Great discussion, everyone. I'd like to address Mara's last comment. I fully agree with the 'middle of the road' approach: "all things in moderation" (including, occasionally, moderation) is the ideal. Unfortunately, we eat to extremes in this country. This isn't necessarily the fault of the individual because the food environment is more insidiously influential than people realize. What I'm trying to highlight here is that products like Lumae, and others meant for weight loss, purport to be useful in dealing with 'x' issue under the guise of delivering important nutrients, but without a sound body of science to support them. I wrote a blog entry on Enviga, yet another Coke/Nestle product, because it's referred to as "The Calorie Burner" despite having just one small, non-generalizable study behind it. I consider this misinformation sufficient to coax a good many individuals to spend money on potentially useless products in hopes of a short-term fix, rather than considering sensible behaviors as solutions to problems. Thus, gimmicky products continue to support behavior other than sensible, middle-of-the road approaches, and can contribute to an obesogenic environment (if only because individuals pursue these 'product strategies' that won't work while not pursuing sensible strategies that could). To be clear, my concern with Enviga, Lumae, Diet Coke Plus (another product on which I've written), or any other similar product has little to do with the nutritional contents. Instead, I am concerned with the perception and the message associated with the product and how that affects one's efforts at health behavior change.

"Thus, gimmicky products continue to support behavior other than sensible, middle-of-the road approaches, and can contribute to an obesogenic environment (if only because individuals pursue these 'product strategies' that won't work while not pursuing sensible strategies that could)."

This is because those "sensible" approaches are still extremely difficult for obese people to sustain (plus, BMI expectations for people to meet have become rather severe as well. Check out the program "Diet Wars"

http://www.pbs.org/wgbh/pages/frontline/shows/diet/view/

if you haven't seen it yet; very informative. The narrator, who dieted down to 194 from 210 decided that 194 was okay for him rather than the 172 he was "supposed" to be for his height, according to BMI data. Of course, he looks and feels great at 194 and does not appear overweight at all, despite what his BMI "should" be).

Maybe if we approached diet changes and weight in modest ways with modest expecations, more could be done so that people do not lose a lot of weight only to regain it all back again (and then some).

We can't expect every person who is overweight or obese to become "thin".

I think it is this "thin and healthy" ideal that helps to push products like "Lumae", no matter how informed the public may be.

This bothers me more, actually, than products like "Lumae", this constant expectation that "thin" is available to anyone who just tries hard enough and finds the right diet.

I know what I think of as "moderate" and "sensible" seems to conflict with what many experts think of in those terms regarding exercise and food.

Everyone is an individual with different health needs and different strentghs.
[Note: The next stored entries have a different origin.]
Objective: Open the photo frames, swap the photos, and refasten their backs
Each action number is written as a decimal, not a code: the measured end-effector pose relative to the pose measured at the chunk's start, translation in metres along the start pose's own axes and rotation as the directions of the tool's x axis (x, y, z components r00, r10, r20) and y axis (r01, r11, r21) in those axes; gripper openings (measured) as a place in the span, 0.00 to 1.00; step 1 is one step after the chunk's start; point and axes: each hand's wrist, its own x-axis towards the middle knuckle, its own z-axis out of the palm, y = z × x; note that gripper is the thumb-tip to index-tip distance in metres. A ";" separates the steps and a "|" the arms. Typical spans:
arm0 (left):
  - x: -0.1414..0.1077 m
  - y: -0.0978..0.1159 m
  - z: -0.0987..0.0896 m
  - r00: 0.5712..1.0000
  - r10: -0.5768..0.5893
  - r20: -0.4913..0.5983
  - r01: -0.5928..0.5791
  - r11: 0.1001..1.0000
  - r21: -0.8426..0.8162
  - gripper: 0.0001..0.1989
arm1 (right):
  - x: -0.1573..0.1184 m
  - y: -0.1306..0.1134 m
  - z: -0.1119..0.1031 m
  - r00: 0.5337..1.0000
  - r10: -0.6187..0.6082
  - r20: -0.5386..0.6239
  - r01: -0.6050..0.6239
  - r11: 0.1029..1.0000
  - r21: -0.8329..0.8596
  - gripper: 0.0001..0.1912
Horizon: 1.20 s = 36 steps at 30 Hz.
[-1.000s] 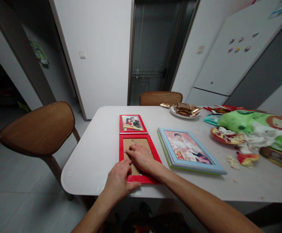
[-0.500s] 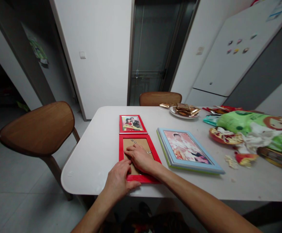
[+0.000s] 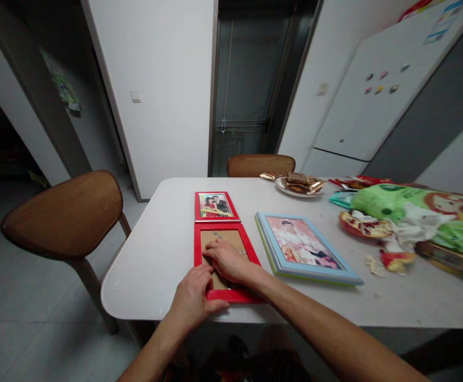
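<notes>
A red picture frame (image 3: 251, 254) lies face down near the table's front edge, its brown backing board (image 3: 220, 235) facing up. Small metal clips (image 3: 217, 234) show on the board. My left hand (image 3: 194, 291) grips the frame's lower left corner, thumb along the front edge. Across the board reaches my right hand (image 3: 226, 259), its fingers bent and pressed together at the board's left edge; what they pinch is hidden. Touching the far side of this frame is a second red frame (image 3: 231, 206), photo up. To the right lies a stack of frames with a light blue frame (image 3: 315, 273) on top.
On the white table (image 3: 147, 265) a plate (image 3: 295, 192) holds gold-wrapped packets. Further right are opened pomegranate pieces (image 3: 365, 225), crumpled tissue (image 3: 418, 228) and a green package (image 3: 386, 200). Wooden chairs stand at the left (image 3: 64, 212) and the far side (image 3: 261, 165).
The view has turned slightly, so the table's things sit a little further left. Both hands stay on the red frame in nearly the same pose.
</notes>
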 end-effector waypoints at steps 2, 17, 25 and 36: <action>-0.001 -0.001 0.001 1.000 0.004 -0.005 -0.004 1.000 -0.008 0.15 | -0.001 0.000 0.001 1.000 0.002 0.001 -0.002 1.000 0.002 0.10; -0.004 -0.001 0.000 0.999 -0.002 -0.038 0.000 0.998 -0.056 0.15 | 0.005 0.015 0.008 0.964 0.212 -0.158 -0.187 0.970 0.156 0.14; -0.003 0.000 0.000 1.000 -0.002 -0.012 0.002 1.000 -0.018 0.16 | 0.021 0.042 0.007 0.824 0.540 -0.170 -0.543 0.839 0.032 0.12; -0.003 0.005 -0.005 1.000 -0.021 0.000 0.021 1.000 0.020 0.15 | 0.040 0.054 0.006 0.687 0.709 -0.159 -0.707 0.703 0.083 0.12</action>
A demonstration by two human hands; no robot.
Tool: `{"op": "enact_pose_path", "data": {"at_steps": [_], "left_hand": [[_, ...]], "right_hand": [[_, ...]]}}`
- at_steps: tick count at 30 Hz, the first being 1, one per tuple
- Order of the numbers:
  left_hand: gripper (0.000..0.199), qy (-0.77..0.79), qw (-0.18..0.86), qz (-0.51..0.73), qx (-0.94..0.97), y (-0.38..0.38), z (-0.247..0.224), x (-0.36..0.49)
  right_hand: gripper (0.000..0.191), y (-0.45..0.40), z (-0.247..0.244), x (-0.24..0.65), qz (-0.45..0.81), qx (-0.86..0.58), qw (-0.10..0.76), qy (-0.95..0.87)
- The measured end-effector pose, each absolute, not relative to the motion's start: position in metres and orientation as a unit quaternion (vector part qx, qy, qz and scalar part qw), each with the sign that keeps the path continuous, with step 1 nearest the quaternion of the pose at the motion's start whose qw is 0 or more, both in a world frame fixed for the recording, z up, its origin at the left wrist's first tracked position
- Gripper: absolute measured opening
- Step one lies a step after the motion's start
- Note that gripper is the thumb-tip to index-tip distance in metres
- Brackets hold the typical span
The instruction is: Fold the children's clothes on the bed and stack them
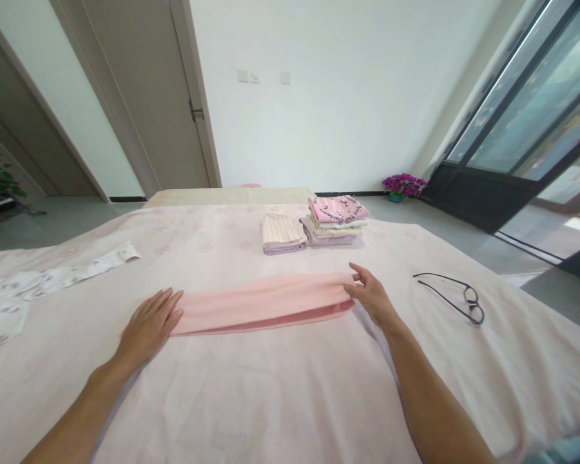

Health can't be one-size fits all.

Good points, Mara. Sensible approaches are extremely difficult to maintain within our fast-food/convenience food-dominated environment. As such, we try to focus more on environmental change at the Rudd Center, with the hope that real changes in the environment in which people live will facilitate simpler and easier health behavior change that currently is so difficult to achieve.

As for BMI, I tend to agree. Though high BMI has been established as an independent risk factor at the population level, I don't believe it is necessarily a risk factor for disease at the individual level.

Thanks for your and others' contributions to this discussion!